Essentially, AI calculations take place on the many thousands of processor cores of graphics cards. A graphics card (GPU = Graphics Processing Unit) is misused to perform a large number of floating point calculations extremely quickly. GPUs are often 100 times faster than CPUs. A CPU is a conventional processor in a computer. While CPUs come with 24 cores depending on the model, GPUs deliver 15,000 or more cores.

Thanks to these new possibilities AI calculations can be carried out properly in the first place.

The first calculation is the pre-training of an AI model. This typically takes several 100,000 hours, even on high-performance GPUs.

Further calculations are necessary when an AI model is queried and an answer is to be generated. This process typically takes just a few seconds.

3. New methods and algorithms

With the help of increasingly sophisticated mathematical methods, AI models can be trained or queried faster and better. One example is the Stable Diffusion Turbo. A new model architecture provides the possibility to generate an image for a text input in less than a second on affordable hardware. A few months ago, this operation took around five times longer.

Due to these framework conditions, there are various possibilities for creating your own AI systems. Depending on the requirements, such projects can be implemented very quickly and have a level of performance that was barely imaginable a few years ago or was reserved for a few powerful companies.

Conclusion

Hardly any other type of system processes as much data as an AI system. Data has long been considered a valuable raw material. Now the value of mass data has increased even further since mass data serves as a breeding ground for electronic brains.

Anyone who enters data into an AI system can be sure that his data will be processed by the AI systems (for personal data, see Art. 4 (1) GDPR). The AI system could not operate otherwise. In addition to personal data, trade secrets and other confidential data are likely to be the most critical category of data for many companies. This data is particularly worth being protected.

Every owner of valuable data should check carefully to whom the data is entrusted to. Misuse can not be prevented solely formally by legal agreements.

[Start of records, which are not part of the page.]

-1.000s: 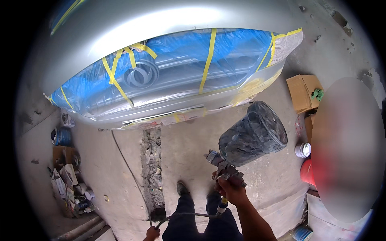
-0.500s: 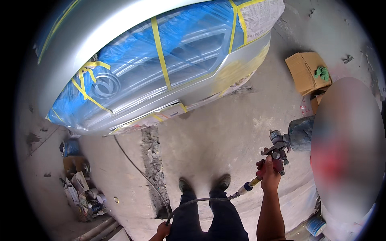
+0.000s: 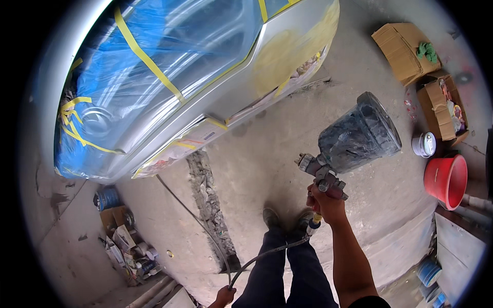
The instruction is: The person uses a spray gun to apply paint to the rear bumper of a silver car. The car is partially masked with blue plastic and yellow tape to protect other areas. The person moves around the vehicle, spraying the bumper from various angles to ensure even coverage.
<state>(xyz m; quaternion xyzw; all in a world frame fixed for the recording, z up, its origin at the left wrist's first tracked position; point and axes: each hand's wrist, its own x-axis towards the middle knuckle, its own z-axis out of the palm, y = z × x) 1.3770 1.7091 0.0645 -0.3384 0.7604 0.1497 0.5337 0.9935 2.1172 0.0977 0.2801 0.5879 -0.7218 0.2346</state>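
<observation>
The silver car (image 3: 169,77), covered with blue film and yellow tape, filled the upper left of the view. Compared with half a second before, it sat larger and its masked corner had shifted toward the top. The right arm reached forward from the lower edge, and the right hand (image 3: 326,205) was closed around the handle of the spray gun (image 3: 321,177), whose dark cup (image 3: 359,134) tilted up to the right. The gun had come back toward the centre, above the concrete floor (image 3: 267,154). The left hand (image 3: 224,296) was low at the edge, apparently gripping the air hose (image 3: 267,254), though only part of it showed. The red bucket (image 3: 446,179) stood at the right.
</observation>
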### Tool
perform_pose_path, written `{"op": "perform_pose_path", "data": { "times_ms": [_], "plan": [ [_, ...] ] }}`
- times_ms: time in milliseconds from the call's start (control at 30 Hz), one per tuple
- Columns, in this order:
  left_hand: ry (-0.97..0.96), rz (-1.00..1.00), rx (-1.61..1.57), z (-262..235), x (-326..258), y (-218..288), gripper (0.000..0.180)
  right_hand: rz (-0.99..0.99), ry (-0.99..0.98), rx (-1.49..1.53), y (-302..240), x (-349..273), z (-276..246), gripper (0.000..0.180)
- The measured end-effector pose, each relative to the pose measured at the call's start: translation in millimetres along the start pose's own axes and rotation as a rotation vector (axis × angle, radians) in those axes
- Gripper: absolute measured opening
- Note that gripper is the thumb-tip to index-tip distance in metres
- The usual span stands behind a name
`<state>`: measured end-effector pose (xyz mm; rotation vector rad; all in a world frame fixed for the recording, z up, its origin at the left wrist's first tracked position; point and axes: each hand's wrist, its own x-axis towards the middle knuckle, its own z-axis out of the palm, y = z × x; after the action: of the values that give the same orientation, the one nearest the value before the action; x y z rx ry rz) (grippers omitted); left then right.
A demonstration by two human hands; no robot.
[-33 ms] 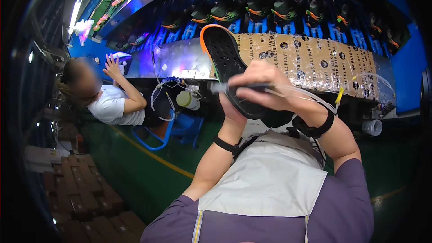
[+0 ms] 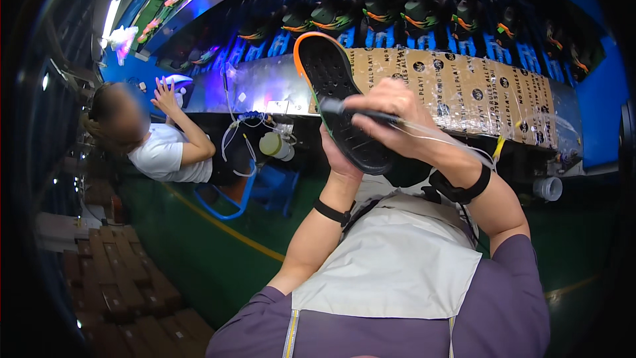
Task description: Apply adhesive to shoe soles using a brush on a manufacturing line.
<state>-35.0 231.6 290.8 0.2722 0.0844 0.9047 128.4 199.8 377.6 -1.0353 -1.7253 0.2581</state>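
A black shoe sole (image 2: pixel 326 69) with an orange and green rim is tilted up in front of me, its inner side with small holes facing me. My left hand (image 2: pixel 339 154) grips it from below near the middle, the fingers mostly hidden behind it. My right hand (image 2: pixel 399 118) is closed around the dark handle of a brush (image 2: pixel 376 116), with a clear thin tube (image 2: pixel 450 138) running back from it along my wrist. The pale, blurred brush tip lies over the middle of the sole; whether it touches cannot be told.
A metal bench (image 2: pixel 265 86) bears a printed cardboard sheet (image 2: pixel 457 86). Behind it, several dark shoe uppers (image 2: pixel 419 14) stand on blue holders. To the left, a person in a white shirt (image 2: pixel 162 154) sits near a blue chair (image 2: pixel 228 202). A plastic cup (image 2: pixel 548 188) is at right.
My right hand has shifted slightly up, bringing the brush tip from the sole's left edge inward over its middle. The sole has barely moved.
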Motion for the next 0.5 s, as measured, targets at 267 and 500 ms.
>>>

The risk of the data transfer to a third party is the loss of control of the data.

These risks do not exist when a company uses its own AI system. In any case, the data gold is stored securely in your own systems. Data access of third parties and technological dependence on third parties is eliminated.

Let the AI age rise by using your own data-friendly AI systems. A good starting point is a search function which is powered by AI and is able to search for your internal documents or e-mails.